[Activity] Give again, word for word, only the lines of the material below from its first line through the one that holds "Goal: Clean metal"; pictures stay out.

[Supplied data]
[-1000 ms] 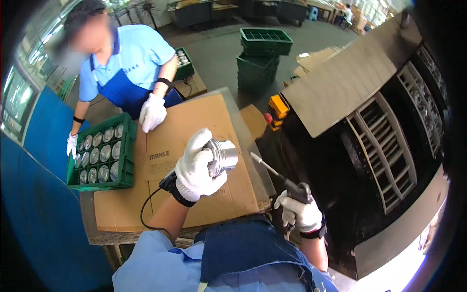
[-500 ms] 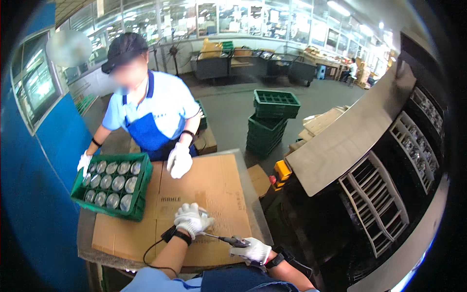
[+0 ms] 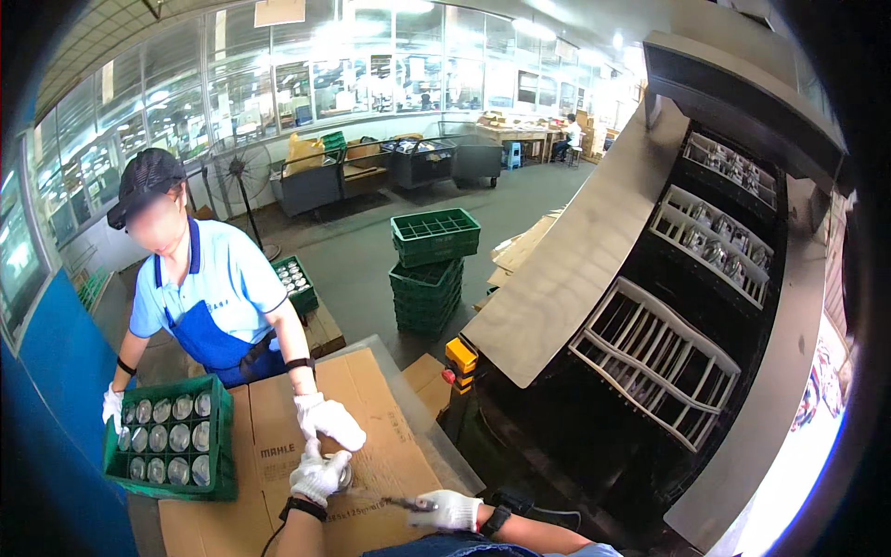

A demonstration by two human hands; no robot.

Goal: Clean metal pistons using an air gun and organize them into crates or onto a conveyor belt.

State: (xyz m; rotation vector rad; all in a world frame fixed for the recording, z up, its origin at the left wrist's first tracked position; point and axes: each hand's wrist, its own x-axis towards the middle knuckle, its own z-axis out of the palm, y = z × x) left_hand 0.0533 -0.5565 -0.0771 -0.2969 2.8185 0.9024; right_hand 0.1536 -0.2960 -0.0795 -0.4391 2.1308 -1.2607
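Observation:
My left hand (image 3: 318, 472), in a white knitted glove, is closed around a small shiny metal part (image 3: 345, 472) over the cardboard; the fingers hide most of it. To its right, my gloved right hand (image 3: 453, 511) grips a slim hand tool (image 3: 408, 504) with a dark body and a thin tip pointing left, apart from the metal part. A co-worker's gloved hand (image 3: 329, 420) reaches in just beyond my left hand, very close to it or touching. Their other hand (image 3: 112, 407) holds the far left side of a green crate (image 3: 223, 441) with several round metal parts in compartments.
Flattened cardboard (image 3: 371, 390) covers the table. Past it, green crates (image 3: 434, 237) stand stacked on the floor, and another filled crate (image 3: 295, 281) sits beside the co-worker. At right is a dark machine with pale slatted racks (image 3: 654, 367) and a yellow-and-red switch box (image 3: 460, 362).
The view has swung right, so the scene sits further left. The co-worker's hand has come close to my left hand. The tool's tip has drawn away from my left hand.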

[Output]
[-1000 ms] 
[-500 ms] 
[+0 ms] 

A demonstration by two human hands; no robot.

Goal: Clean metal pistons using an air gun and organize them into crates or onto a conveyor belt.

What has been written here completes the answer.